Et la France dans tout cela ?

(rires) Je suis très connectée à la France, elle fait partie de moi. Je ne suis pas officiellement française mais je me sens comme telle. À Miami, j’ai beaucoup d’amis français. Dès que je peux me reconnecter à elle, en allant dans une boulangerie française ou autre, je le fais… Je me vois aux Etats-Unis pendant encore quelque temps pour croître professionnellement. Cependant, je reste très française dans quelques aspects de ma personnalité, et surtout très européenne dans ma mentalité. Je compte y rentrer un jour et j’y retourne même dès cet été en vacances.

 

Le mois de mars est celui de la francophonie. Au Brésil, quelle place a-t-elle ?
Il existe une admiration de la culture française, cette impression que la France est un pays très élégant et de la gastronomie. Le soft power à la française attire les Brésiliens. Le français est plutôt appris comme deuxième langue, ou parfois l’espagnol et est davantage enseigné dans la volonté de s’exporter en Europe. Géographiquement, il y a aussi la Guyane qui est frontalier.
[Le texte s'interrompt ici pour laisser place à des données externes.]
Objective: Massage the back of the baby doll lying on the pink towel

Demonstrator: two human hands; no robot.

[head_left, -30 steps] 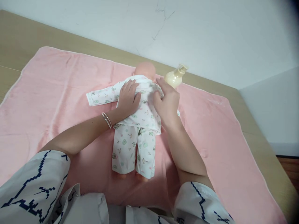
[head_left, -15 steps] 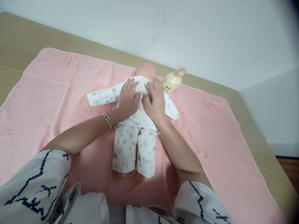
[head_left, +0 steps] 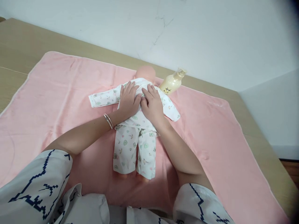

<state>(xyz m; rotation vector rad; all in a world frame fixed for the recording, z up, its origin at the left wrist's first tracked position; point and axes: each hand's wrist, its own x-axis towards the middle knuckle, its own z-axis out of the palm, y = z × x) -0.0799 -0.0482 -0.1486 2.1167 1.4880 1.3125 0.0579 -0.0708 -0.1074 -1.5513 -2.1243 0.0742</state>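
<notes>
A baby doll point(head_left: 145, 73) lies on the pink blanket point(head_left: 70, 84), its bald head toward the wall and its face out of sight. It wears a white printed top point(head_left: 142, 119) with long sleeves spread sideways, and matching trousers point(head_left: 126, 152); the feet peek out below. My left hand point(head_left: 129, 99) rests flat on the left part of the doll's torso, fingers stretched. On the right part lies my right hand point(head_left: 152, 104), palm down, fingers extended and slightly bent. The two thumbs almost meet. Just beyond the doll's right-hand sleeve is a cream-coloured pump bottle point(head_left: 172, 82).
The blanket is spread over a wooden table point(head_left: 30, 35), whose far edge runs along a white wall point(head_left: 105, 28) with thin cracks. A strip of brown floor point(head_left: 291, 166) shows at the right.
My right hand has shifted slightly left and down on the doll's top, uncovering more of the sleeve and bottle. My left hand stays in place. The view has tilted a little.
</notes>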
Dans les écoles, ce sont toujours l’anglais et l’espagnol qui sont enseignés de manière très basique. Malheureusement, les jeunes n’arrivent pas à dominer les langues lorsqu’ils sortent de l’école. Le français est ainsi une option choisie par les personnes qui sont motivées d’une part ou par les classes moyennes et plus élevées. Elles ont cet attrait pour la France.